ACTIVITY: Scan the data below for lines containing the string "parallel" and give only how many there are.

EXERCISE DATA:
[Start of Attachment]

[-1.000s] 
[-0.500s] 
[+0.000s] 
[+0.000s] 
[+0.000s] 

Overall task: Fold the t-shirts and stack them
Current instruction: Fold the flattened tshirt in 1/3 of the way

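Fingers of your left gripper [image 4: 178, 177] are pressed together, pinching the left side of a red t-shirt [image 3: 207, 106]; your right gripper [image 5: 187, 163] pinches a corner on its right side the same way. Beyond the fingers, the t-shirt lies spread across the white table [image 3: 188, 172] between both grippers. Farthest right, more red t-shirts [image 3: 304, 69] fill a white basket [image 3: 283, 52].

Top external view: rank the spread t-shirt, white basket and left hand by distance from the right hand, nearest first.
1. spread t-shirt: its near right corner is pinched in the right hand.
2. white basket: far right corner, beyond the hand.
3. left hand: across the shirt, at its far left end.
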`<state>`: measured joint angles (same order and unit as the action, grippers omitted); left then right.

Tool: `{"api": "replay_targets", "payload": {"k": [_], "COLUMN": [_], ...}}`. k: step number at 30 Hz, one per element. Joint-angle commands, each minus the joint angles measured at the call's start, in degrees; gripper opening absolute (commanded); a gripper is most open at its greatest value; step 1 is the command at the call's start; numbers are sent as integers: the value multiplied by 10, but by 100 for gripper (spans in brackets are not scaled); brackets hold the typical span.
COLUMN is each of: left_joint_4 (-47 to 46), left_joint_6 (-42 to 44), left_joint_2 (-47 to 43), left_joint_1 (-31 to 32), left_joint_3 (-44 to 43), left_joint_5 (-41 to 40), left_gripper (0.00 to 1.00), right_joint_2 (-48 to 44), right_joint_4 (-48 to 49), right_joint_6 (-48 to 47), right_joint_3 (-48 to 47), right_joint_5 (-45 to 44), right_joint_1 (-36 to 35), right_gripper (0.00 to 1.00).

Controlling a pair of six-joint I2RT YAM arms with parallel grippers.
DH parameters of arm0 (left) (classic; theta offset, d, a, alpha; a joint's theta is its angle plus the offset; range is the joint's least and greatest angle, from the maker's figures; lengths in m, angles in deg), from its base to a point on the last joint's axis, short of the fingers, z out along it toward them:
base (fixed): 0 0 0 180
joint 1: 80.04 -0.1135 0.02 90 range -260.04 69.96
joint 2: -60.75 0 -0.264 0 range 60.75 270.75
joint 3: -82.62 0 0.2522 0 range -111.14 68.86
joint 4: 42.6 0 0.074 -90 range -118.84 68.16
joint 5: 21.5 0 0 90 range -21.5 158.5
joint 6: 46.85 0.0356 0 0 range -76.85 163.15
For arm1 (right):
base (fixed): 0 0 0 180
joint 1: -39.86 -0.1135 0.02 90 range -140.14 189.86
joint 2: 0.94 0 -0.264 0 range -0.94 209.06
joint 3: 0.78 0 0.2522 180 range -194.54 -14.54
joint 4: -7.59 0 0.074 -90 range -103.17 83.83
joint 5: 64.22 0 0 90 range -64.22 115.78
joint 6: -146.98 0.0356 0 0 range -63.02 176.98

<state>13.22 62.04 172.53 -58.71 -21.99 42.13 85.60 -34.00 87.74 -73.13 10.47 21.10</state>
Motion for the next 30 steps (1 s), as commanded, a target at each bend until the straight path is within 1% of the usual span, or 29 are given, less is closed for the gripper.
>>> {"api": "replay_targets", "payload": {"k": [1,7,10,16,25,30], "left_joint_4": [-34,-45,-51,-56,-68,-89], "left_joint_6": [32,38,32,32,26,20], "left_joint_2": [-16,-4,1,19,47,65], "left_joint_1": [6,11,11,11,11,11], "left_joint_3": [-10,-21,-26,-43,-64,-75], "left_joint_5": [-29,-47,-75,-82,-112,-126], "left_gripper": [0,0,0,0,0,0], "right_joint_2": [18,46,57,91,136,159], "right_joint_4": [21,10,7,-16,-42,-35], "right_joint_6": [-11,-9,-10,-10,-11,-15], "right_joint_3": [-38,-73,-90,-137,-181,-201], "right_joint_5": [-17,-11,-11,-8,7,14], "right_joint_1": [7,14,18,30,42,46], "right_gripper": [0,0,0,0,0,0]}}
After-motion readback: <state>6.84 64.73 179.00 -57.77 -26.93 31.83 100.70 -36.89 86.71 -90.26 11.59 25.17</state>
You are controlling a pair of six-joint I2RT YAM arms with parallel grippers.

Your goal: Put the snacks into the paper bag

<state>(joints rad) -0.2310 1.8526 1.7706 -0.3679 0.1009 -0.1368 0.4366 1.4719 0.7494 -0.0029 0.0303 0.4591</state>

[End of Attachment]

TASK RESULT: 2